Un partenariat qui va plus loin
que les États
L’Euromed est un pacte entre les peuples. Il inclut certes les États, mais les dépasse pour s’étendre à tous les rouages de la société civile. Les ensembles corporatifs, académiques, économiques, culturels ou autres sont invités à dialoguer entre eux, mais aussi à s’interactiver avec d’autres secteurs, publics ou privés. Pour des programmes bilatéraux ou largement collectifs, selon les cas d’espèce.
L’Euromed a pris corps en 1995 à Barcelone. Dans la capitale catalane, les ministres des pays membres de l’Union européenne et de 12 pays du sud de la Méditerranée ont mis au point une proclamation de partenariat visant à faire du pourtour de la Mare nostrum un havre de paix, de stabilité et de prospérité partagées. Le document évoque les us et coutumes, les cultures, les civilisations des deux pôles du bassin, en se proposant d’en promouvoir, d’en intensifier, d’en organiser le dialogue et les échanges, humains, scientifiques ou technologiques. Afin de rapprocher les peuples.
Un creuset d’action commune pour la compréhension mutuelle des cultures ainsi que pour l’essor économique a été mis au point. Il implique des congrès, des projets, une constante coopération.

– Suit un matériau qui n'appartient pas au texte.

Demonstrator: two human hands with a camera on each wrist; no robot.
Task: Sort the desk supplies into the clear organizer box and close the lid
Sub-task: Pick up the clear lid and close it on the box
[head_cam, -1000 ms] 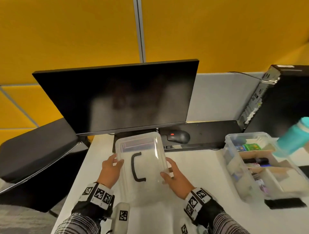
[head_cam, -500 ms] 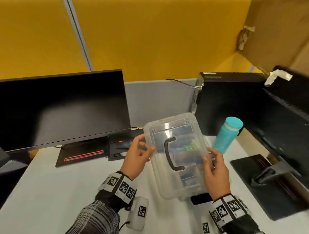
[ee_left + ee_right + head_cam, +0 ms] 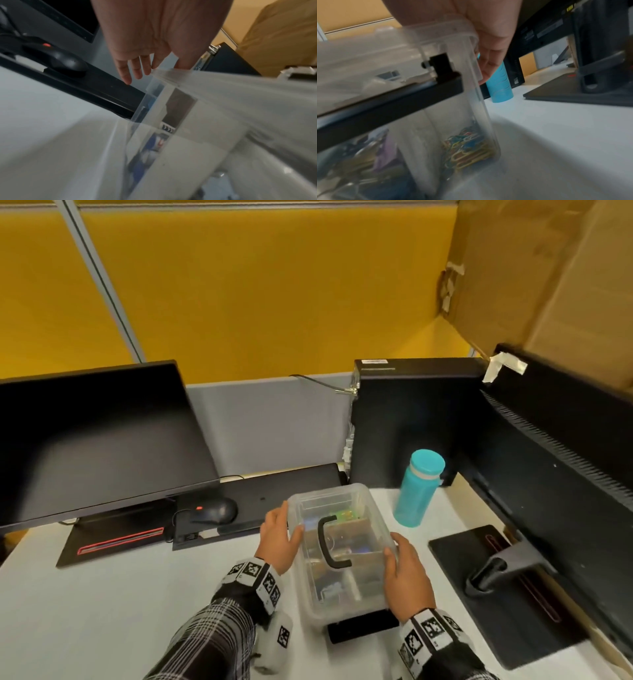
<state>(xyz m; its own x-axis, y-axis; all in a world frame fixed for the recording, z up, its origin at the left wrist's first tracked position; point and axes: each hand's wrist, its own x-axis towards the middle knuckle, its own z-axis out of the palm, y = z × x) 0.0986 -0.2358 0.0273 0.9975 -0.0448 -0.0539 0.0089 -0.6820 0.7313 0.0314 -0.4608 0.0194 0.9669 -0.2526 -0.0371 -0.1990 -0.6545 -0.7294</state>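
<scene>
The clear organizer box (image 3: 342, 597) stands on the white desk with sorted supplies inside, among them coloured paper clips (image 3: 467, 146). Its clear lid (image 3: 356, 508), with a black handle (image 3: 329, 542), lies on top of the box. My left hand (image 3: 277, 539) holds the lid's left edge, thumb on top and fingers (image 3: 126, 73) down the side. My right hand (image 3: 404, 573) grips the right edge, its fingers (image 3: 489, 63) curled under the rim. A black bar (image 3: 385, 108) crosses the box's near end.
A teal bottle (image 3: 418, 491) stands just behind the box on the right. A black mouse (image 3: 214, 510) and a flat black slab (image 3: 274, 498) lie to the left, under a monitor (image 3: 96, 440). A PC tower (image 3: 404, 422) and a second monitor's base (image 3: 496, 594) crowd the right.
Both hands carried the lid to the right, from in front of the left monitor to the box, and lowered it onto the box. My view turned right with them.
</scene>
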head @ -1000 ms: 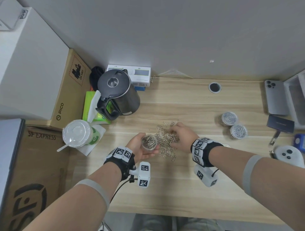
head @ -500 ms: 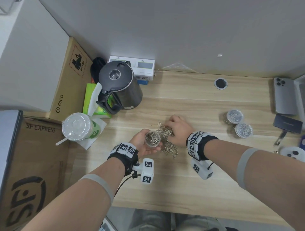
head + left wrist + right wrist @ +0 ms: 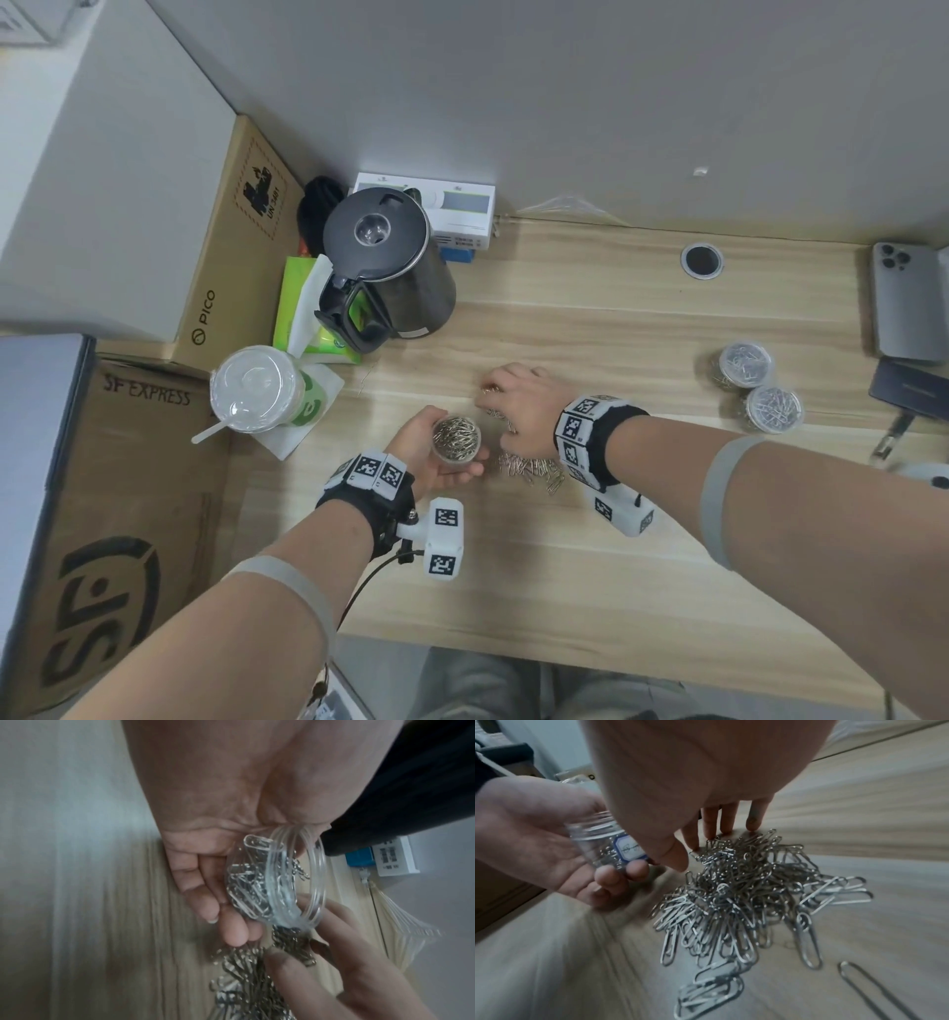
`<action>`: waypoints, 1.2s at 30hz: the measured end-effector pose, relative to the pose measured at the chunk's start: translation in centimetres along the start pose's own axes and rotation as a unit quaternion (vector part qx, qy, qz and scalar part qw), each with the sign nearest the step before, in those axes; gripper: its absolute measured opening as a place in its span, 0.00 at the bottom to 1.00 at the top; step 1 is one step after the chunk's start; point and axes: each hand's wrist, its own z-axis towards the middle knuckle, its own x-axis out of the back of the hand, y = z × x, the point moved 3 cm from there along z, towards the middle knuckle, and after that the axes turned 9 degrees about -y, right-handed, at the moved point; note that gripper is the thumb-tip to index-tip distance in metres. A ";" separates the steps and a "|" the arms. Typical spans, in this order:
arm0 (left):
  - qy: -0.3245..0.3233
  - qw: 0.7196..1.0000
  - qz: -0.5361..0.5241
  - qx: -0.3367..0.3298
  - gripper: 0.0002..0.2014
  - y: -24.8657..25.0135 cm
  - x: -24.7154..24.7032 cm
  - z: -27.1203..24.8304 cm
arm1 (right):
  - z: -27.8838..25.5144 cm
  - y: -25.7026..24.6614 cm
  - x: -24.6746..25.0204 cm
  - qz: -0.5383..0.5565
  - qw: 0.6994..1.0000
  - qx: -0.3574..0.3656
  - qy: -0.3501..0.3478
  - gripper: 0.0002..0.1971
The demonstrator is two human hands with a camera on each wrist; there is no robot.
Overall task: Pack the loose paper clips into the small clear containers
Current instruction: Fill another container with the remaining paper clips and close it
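My left hand [image 3: 441,460] holds a small clear container [image 3: 456,441], open at the top and partly filled with paper clips; its wall and a blue-edged label show in the right wrist view [image 3: 628,848]. In the left wrist view the container [image 3: 295,882] lies tilted in my curled fingers. Just right of it a pile of loose paper clips [image 3: 744,898] lies on the wooden desk [image 3: 565,565]. My right hand [image 3: 518,406] covers the pile, its straight fingers [image 3: 727,821] touching the far edge. Part of the pile [image 3: 534,467] shows below my wrist.
Two closed clear containers [image 3: 745,364] [image 3: 774,408] full of clips stand at the right. A black kettle [image 3: 385,267], a lidded cup [image 3: 257,390] and a green tissue pack sit at the left, cardboard boxes beyond. A phone [image 3: 904,303] lies far right.
My right hand has slid left and away over the pile, closer to the container. The left hand still holds the container in about the same place.
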 end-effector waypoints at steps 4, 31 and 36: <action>0.014 1.000 -0.001 0.000 0.21 -0.4 0.4 0.0 | -1.2 -0.3 -0.7 -0.014 0.999 0.028 0.006 0.23; -0.057 0.997 0.048 -0.007 0.24 -0.9 -5.1 3.3 | -4.2 1.6 -4.9 0.207 0.959 -0.166 0.097 0.53; -0.097 0.995 0.028 -0.009 0.23 -1.0 -5.7 3.8 | -3.8 1.0 -4.9 0.238 0.952 -0.154 0.118 0.31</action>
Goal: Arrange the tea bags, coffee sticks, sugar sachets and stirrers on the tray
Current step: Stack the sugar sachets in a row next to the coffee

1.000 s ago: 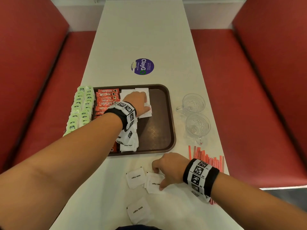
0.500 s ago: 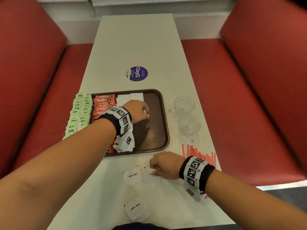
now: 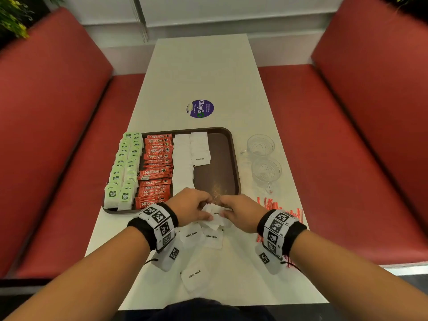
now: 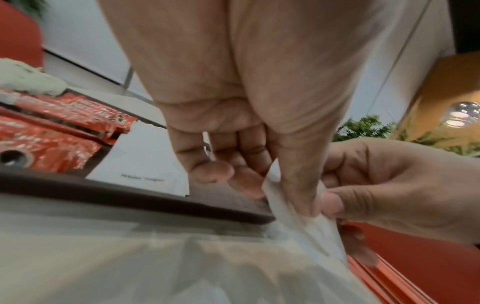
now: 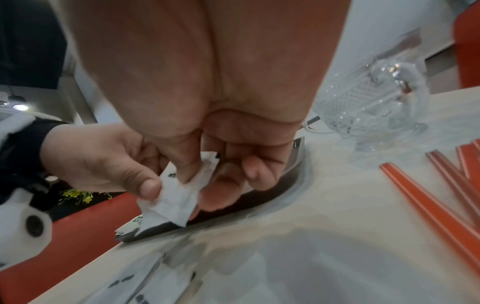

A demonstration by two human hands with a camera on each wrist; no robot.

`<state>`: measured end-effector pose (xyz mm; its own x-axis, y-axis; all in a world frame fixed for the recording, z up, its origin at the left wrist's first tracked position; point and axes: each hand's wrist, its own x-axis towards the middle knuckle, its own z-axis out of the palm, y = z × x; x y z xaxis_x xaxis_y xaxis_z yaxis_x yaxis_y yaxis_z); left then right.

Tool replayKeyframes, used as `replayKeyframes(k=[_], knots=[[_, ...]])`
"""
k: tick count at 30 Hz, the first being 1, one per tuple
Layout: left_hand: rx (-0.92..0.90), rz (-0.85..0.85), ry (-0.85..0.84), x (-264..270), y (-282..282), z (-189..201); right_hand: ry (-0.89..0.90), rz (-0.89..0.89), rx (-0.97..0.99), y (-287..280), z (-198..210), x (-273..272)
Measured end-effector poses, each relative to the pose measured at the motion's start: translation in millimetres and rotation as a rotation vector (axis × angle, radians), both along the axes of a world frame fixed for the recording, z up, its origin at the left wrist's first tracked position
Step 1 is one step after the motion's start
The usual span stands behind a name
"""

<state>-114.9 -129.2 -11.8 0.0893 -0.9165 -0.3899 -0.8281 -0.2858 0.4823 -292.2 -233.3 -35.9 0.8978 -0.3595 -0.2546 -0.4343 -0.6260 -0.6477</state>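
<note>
A brown tray [image 3: 234, 158] holds green tea bags [image 3: 124, 167] on its left, red coffee sticks [image 3: 156, 167] beside them and white sugar sachets [image 3: 185, 158] in the middle. Both hands meet just in front of the tray's near edge. My left hand [image 3: 196, 208] and my right hand [image 3: 231, 210] pinch the same small bunch of white sugar sachets [image 3: 215, 215], [image 4: 298, 214], [image 5: 179, 191] between thumbs and fingers. More sugar sachets [image 3: 201, 237] lie loose on the table under the hands. Red stirrers [image 3: 280, 209] lie on the table at the right.
Two cut-glass cups [image 3: 264, 158] stand right of the tray. A purple round sticker [image 3: 200, 108] sits on the white table [image 3: 199, 72] beyond it. Red bench seats [image 3: 347, 147] flank the table on both sides.
My left hand has left the sachets on the tray and come back to the near edge. My right hand has lifted sachets off the table, and both hands now hold them together.
</note>
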Motion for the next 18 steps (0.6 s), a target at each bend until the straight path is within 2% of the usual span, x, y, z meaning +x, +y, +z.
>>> replayKeyframes(k=[4,9,13,18], knots=[[-0.041,0.070,0.014,8.8,4.0,2.6,-0.001,-0.028,0.009,-0.3,5.7,-4.3],[-0.196,0.129,0.049,16.0,9.2,11.8,-0.079,-0.060,0.023,-1.3,14.1,-6.7],[-0.117,0.096,0.011,18.8,7.7,15.8,-0.079,-0.105,0.019,-4.5,16.2,-5.2],[-0.111,0.018,0.008,13.2,1.9,18.6,-0.126,-0.107,0.148,-0.7,21.1,5.2]])
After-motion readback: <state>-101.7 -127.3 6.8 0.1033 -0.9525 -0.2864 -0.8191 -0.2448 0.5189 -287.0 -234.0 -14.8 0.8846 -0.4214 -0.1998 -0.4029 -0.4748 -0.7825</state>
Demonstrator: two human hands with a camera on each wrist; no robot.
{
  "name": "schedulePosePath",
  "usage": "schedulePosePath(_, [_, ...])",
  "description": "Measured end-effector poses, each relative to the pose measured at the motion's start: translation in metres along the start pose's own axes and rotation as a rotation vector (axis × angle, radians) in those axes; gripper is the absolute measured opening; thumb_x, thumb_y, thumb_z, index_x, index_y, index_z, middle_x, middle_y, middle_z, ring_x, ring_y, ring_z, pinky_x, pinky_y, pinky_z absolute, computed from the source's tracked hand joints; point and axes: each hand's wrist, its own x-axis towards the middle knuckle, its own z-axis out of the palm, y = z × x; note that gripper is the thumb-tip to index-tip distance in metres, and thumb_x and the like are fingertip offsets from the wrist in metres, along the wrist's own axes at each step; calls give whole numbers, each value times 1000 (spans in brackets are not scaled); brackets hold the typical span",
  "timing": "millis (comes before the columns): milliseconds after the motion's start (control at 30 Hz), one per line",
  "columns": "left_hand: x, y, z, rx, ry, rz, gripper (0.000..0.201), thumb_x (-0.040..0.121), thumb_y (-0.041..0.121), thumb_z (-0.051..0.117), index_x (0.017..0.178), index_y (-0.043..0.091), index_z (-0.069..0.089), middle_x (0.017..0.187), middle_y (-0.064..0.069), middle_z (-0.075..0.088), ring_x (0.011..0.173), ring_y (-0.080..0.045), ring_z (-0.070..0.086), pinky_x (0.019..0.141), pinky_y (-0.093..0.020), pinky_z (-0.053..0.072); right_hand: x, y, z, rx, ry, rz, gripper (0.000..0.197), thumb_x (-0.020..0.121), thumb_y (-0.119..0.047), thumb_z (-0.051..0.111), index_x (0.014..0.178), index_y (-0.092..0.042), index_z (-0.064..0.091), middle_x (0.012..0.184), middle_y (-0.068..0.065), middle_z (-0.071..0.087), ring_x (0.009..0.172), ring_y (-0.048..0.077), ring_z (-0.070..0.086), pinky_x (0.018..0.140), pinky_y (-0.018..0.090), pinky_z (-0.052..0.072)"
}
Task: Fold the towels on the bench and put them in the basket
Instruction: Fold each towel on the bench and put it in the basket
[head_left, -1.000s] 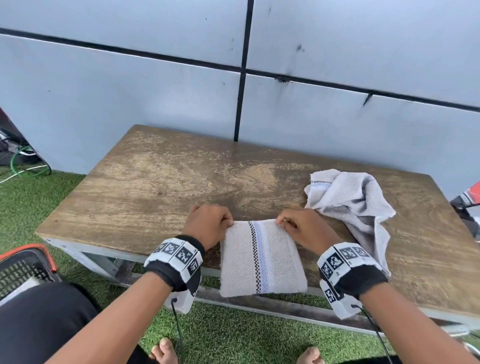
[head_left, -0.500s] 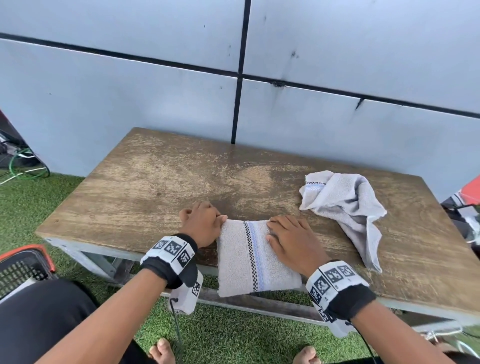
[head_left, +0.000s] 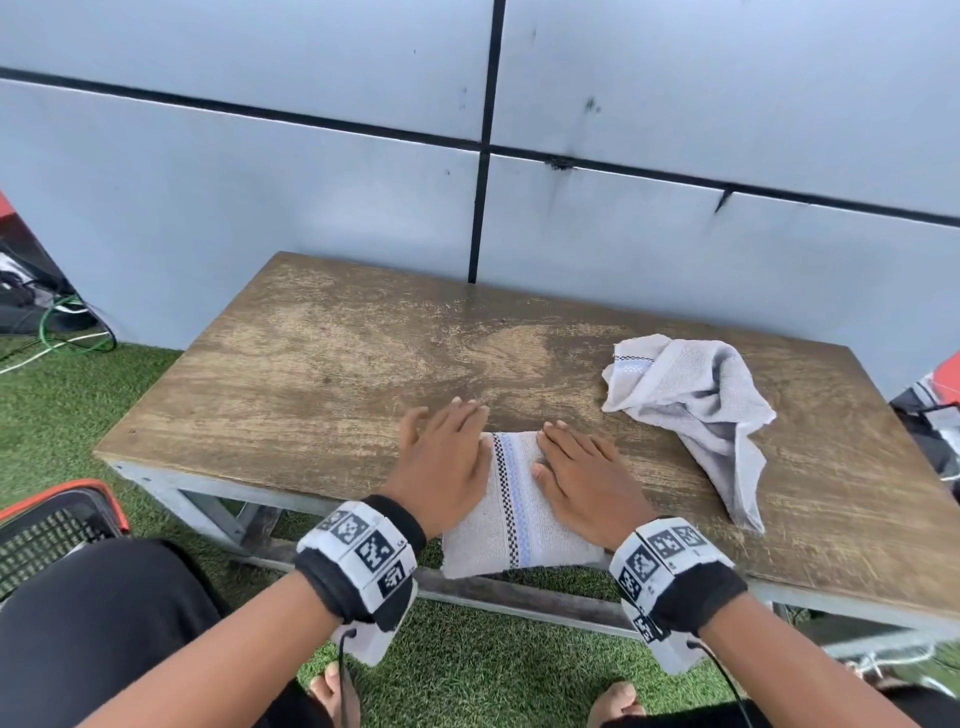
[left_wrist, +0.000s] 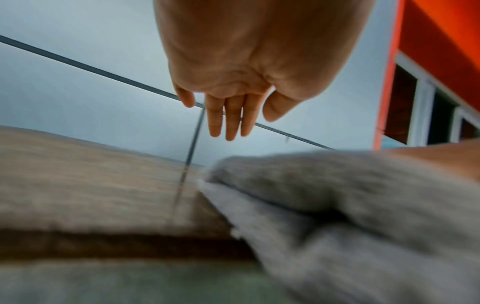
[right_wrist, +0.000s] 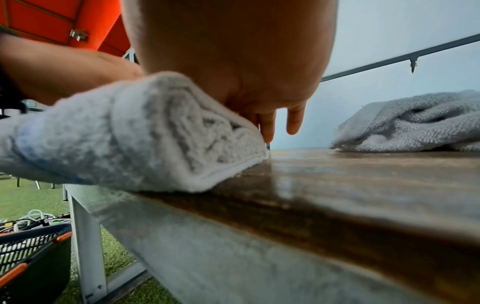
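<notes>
— What are the hands doing?
— I'm seeing both lying flat on the folded towel at the near edge of the table. The left hand is lying with fingers straight and spread, the right hand with fingers straight and together.
— And the rest?
— The crumpled towel is sitting to the right. The basket is standing on the grass, left.

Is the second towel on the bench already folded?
No, the second towel lies crumpled on the bench, to the right of both hands and untouched.
</notes>
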Motion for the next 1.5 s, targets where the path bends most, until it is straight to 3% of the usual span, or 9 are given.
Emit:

Six mois après Barcelone, les ministres de la Culture se sont réunis à Bologne pour élaborer une stratégie, une charte du patrimoine. Considéré comme facteur de cimentation, aussi bien dans ses représentations matérielles, archéologiques ou autres que dans sa dimension spirituelle. C’est dans cette ligne que l’Euromed héritage a été créé en 1998 à Rhodes. La première tranche, d’un budget de 17 millions d’euros, englobait 16 projets. En 2002, le chiffre a été porté à 20 projets d’un coût global de 57 millions d’euros.